Omar Nelson Bradley – Battle of the Falaise Pocket (1944)
Although General Omar Bradley is not the most famous American general, few officers can match his achievements. Bradley’s early career was unremarkable, but he developed a reputation as a quiet, extraordinarily capable, officer. He climbed the ranks steadily, oversaw the development of the United States’ first airborne division, led the Second Corps in Tunisia and Sicily, commanded the US First Army in Operation Overlord, and finished World War II as the commander of the Twelfth United States Army Group, the largest American force ever fielded. Following a four-year stint as the first Chairman of the Joint Chiefs of Staff, Bradley retired as a five-star General of the Army in 1953.
On August 13, 1944, the German armies in Normandy were nearly surrounded. Bradley ordered the units completing the encirclement of the German armies to halt or retreat. This decision set in motion a chain of events that allowed many of the Reich’s soldiers and commanders to escape, regroup, and counter-attack during the Battle of the Bulge later that year.
Two months after the Allies invaded France, Germany’s Army Group B faced a strategic nightmare. The fight against allied forces worsened daily, yet Hitler, rather unsurprisingly, refused to allow the army to retreat. A pincer was closing around the Reich’s Army Group, and the Allied plan was as subtle as a sledgehammer. The encircled German armies would cease to exist in a merciless hail of artillery and airstrikes followed by a ground attack from all sides.
It should have worked. It very nearly did work. Elements of Montgomery’s 21st Army Group closed around the north as Bradley’s armies and General Haislip’s XV corps hastened to meet them from the south, creating the “Falaise Pocket.” As the vise tightened around the German armies, however, Bradley grew concerned. General Patton had nearly connected with Montgomery’s Canadian troops, but Bradley believed Patton had moved too quickly, creating an overextended and dangerously thin defensive line. Adding to his worries, Bradley thought “friendly fire” would explode between the American and Canadian forces when they connected. He ordered Patton to stop advancing and fall back. Patton protested, to no avail, but followed orders. This created a gap allowing German troops, in complete defiance of their Fuhrer’s orders, to flood through and escape.
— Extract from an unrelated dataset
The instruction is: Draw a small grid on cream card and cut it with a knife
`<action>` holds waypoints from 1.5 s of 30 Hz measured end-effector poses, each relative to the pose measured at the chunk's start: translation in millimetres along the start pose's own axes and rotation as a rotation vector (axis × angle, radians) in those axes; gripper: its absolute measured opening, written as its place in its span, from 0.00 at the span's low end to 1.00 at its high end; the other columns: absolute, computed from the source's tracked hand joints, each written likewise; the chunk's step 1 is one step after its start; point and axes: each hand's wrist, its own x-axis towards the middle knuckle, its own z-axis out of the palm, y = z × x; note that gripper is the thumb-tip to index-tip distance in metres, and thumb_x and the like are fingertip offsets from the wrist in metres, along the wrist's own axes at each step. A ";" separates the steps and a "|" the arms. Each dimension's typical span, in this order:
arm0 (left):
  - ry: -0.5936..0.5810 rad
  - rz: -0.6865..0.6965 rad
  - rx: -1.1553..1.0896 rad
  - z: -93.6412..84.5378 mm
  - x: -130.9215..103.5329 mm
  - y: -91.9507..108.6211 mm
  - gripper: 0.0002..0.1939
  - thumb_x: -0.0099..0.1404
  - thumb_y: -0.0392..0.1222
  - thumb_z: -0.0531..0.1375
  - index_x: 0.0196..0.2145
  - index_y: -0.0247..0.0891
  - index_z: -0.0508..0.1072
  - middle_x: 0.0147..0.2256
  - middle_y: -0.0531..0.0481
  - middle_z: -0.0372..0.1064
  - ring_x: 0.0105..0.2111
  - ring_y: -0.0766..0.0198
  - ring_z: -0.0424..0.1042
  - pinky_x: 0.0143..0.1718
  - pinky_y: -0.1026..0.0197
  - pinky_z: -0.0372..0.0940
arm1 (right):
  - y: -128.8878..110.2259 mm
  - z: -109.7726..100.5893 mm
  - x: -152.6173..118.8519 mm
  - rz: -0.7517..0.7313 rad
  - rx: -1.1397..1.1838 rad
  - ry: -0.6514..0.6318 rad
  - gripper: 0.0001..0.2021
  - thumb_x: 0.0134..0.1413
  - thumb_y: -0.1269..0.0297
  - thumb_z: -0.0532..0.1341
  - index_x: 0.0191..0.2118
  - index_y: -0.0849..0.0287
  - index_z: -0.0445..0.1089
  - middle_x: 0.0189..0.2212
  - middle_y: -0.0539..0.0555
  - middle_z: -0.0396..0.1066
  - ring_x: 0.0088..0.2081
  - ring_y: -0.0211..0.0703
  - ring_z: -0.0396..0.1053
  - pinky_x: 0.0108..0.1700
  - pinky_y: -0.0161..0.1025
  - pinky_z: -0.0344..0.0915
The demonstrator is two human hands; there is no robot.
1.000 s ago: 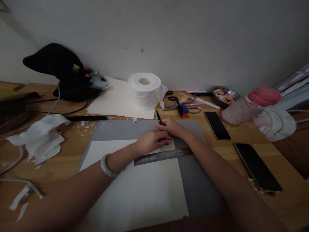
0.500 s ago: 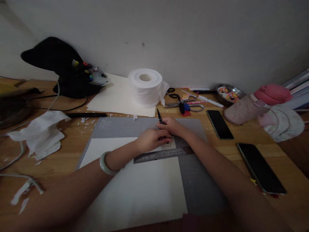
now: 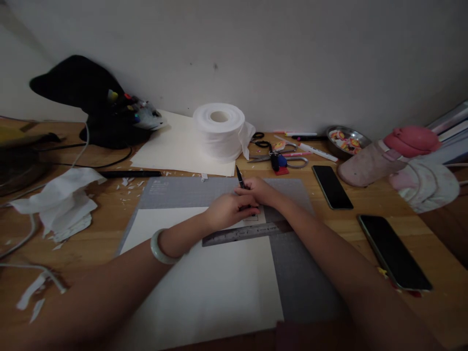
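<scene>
My right hand (image 3: 263, 191) is closed around a black pen (image 3: 240, 175), whose dark end sticks up and away from me. Against it rests my left hand (image 3: 228, 213), a pale bangle (image 3: 158, 247) on its wrist. Its fingers are bent together beside the right hand; anything between them is too dark to make out. Beneath both hands lies a large white sheet of paper (image 3: 219, 287) with small drawn lines (image 3: 251, 218) near its right edge. A metal ruler (image 3: 234, 234) lies across the sheet, just nearer to me than the hands.
Under the paper is a grey cutting mat (image 3: 175, 192). Behind it stand a white paper roll (image 3: 218, 131), scissors (image 3: 302, 162) and markers (image 3: 318, 152). To the right are two phones (image 3: 332, 187), a metal bowl (image 3: 331, 141) and a pink-lidded bottle (image 3: 365, 163). Crumpled tissue (image 3: 66, 195) lies left.
The pen's upper end has tipped slightly to the left. Both hands stay nearly in place, and the whole view has shifted a little.
</scene>
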 end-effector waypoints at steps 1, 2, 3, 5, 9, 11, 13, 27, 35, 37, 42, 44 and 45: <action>0.000 -0.001 0.001 0.0 -0.1 0.4 0.08 0.64 0.42 0.56 0.34 0.37 0.73 0.33 0.51 0.73 0.32 0.66 0.69 0.32 0.67 0.60 | -0.1 -0.1 -0.1 -0.004 0.000 -0.004 0.18 0.49 0.52 0.53 0.18 0.60 0.56 0.17 0.46 0.54 0.21 0.32 0.50 0.23 0.32 0.45; 0.000 -0.004 0.001 0.0 -0.2 0.8 0.08 0.64 0.42 0.56 0.34 0.37 0.73 0.33 0.51 0.73 0.32 0.66 0.69 0.32 0.67 0.60 | -0.1 -0.1 -0.2 -0.009 0.003 -0.007 0.18 0.49 0.53 0.52 0.18 0.60 0.56 0.17 0.46 0.55 0.21 0.32 0.50 0.23 0.32 0.45; 0.000 -0.008 0.001 0.0 -0.3 1.1 0.08 0.64 0.42 0.56 0.34 0.37 0.73 0.33 0.51 0.73 0.32 0.66 0.69 0.32 0.66 0.60 | -0.1 -0.2 -0.2 -0.010 0.005 -0.009 0.17 0.49 0.53 0.52 0.18 0.60 0.56 0.17 0.46 0.55 0.21 0.32 0.50 0.23 0.32 0.45; 0.009 -0.013 0.001 0.1 -0.3 1.2 0.08 0.64 0.42 0.56 0.35 0.37 0.73 0.34 0.51 0.73 0.33 0.66 0.70 0.33 0.66 0.61 | 0.5 -0.1 0.0 -0.004 0.004 -0.010 0.17 0.49 0.54 0.53 0.18 0.60 0.55 0.17 0.46 0.54 0.21 0.32 0.50 0.23 0.32 0.45; 0.018 0.005 0.000 0.7 -0.1 -0.2 0.08 0.63 0.42 0.57 0.35 0.37 0.73 0.35 0.51 0.73 0.33 0.66 0.70 0.33 0.66 0.61 | 3.1 0.8 1.5 0.018 -0.006 0.000 0.16 0.49 0.56 0.52 0.17 0.59 0.54 0.17 0.45 0.53 0.21 0.32 0.49 0.23 0.33 0.44; 0.010 0.002 0.008 0.9 0.0 -0.8 0.08 0.64 0.42 0.56 0.35 0.37 0.74 0.34 0.51 0.73 0.32 0.66 0.70 0.32 0.67 0.61 | 3.9 1.2 2.4 0.015 -0.005 0.019 0.16 0.48 0.56 0.52 0.17 0.59 0.54 0.17 0.45 0.52 0.21 0.32 0.48 0.23 0.33 0.44; 0.008 -0.011 0.018 1.0 0.1 -0.9 0.08 0.64 0.42 0.56 0.35 0.37 0.74 0.34 0.51 0.74 0.31 0.66 0.71 0.31 0.67 0.61 | 3.7 1.0 3.0 0.008 -0.007 0.036 0.15 0.48 0.57 0.52 0.17 0.59 0.53 0.17 0.45 0.52 0.21 0.32 0.48 0.24 0.33 0.44; 0.021 -0.004 0.017 1.1 -0.7 0.6 0.08 0.64 0.42 0.56 0.35 0.37 0.73 0.33 0.52 0.74 0.29 0.67 0.71 0.30 0.67 0.61 | 3.1 -1.3 2.5 0.019 0.001 0.058 0.12 0.46 0.63 0.52 0.17 0.59 0.53 0.16 0.44 0.51 0.20 0.31 0.48 0.23 0.32 0.44; 0.035 0.013 0.013 1.6 -1.1 0.2 0.08 0.64 0.41 0.56 0.35 0.37 0.73 0.33 0.52 0.74 0.30 0.67 0.71 0.31 0.67 0.61 | 1.3 -1.6 0.6 0.018 -0.016 0.061 0.14 0.46 0.62 0.53 0.16 0.59 0.52 0.15 0.44 0.49 0.20 0.31 0.47 0.22 0.32 0.44; 0.039 0.015 0.019 1.7 -0.9 0.0 0.08 0.64 0.42 0.56 0.35 0.37 0.73 0.34 0.52 0.74 0.30 0.67 0.71 0.31 0.67 0.61 | 0.3 -2.6 0.1 0.030 -0.006 0.052 0.14 0.45 0.62 0.54 0.16 0.59 0.51 0.15 0.44 0.49 0.20 0.31 0.46 0.22 0.32 0.44; 0.030 0.018 0.030 1.1 -1.4 0.6 0.08 0.64 0.42 0.56 0.35 0.37 0.73 0.30 0.53 0.74 0.26 0.69 0.70 0.27 0.69 0.60 | 3.1 -5.0 0.2 0.086 0.148 0.119 0.12 0.47 0.61 0.55 0.18 0.59 0.56 0.16 0.44 0.53 0.19 0.31 0.51 0.21 0.31 0.47; 0.050 0.044 0.006 1.4 -2.4 0.5 0.08 0.64 0.42 0.56 0.35 0.37 0.73 0.28 0.53 0.74 0.25 0.70 0.70 0.26 0.69 0.60 | 4.1 -5.4 0.2 0.131 0.257 0.151 0.13 0.48 0.58 0.54 0.20 0.59 0.58 0.16 0.45 0.55 0.18 0.31 0.53 0.20 0.31 0.49; 0.077 0.056 -0.010 1.8 -3.0 0.3 0.08 0.64 0.42 0.56 0.35 0.37 0.73 0.28 0.53 0.74 0.25 0.70 0.69 0.26 0.70 0.60 | 4.2 -5.4 0.2 0.153 0.307 0.168 0.13 0.49 0.57 0.54 0.21 0.59 0.59 0.16 0.45 0.56 0.18 0.31 0.53 0.20 0.31 0.50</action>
The gap was eventually shrunk, and Army Group B ceased to exist; a tremendous victory for the allies, but incomplete as a large chunk of Germany’s 7th Army slipped out of the noose. The exact number of German troops who escaped is unknown, and estimates range between twenty and fifty thousand. Near the end of 1944, these soldiers formed a large component of the Reich’s final western offensive, which delayed the Allied advance and contributed to dragging out the war. Characteristically, Bradley later admitted a mistake was made. Uncharacteristically, he laid the blame squarely on Montgomery’s shoulders, stating the British General had moved too slowly.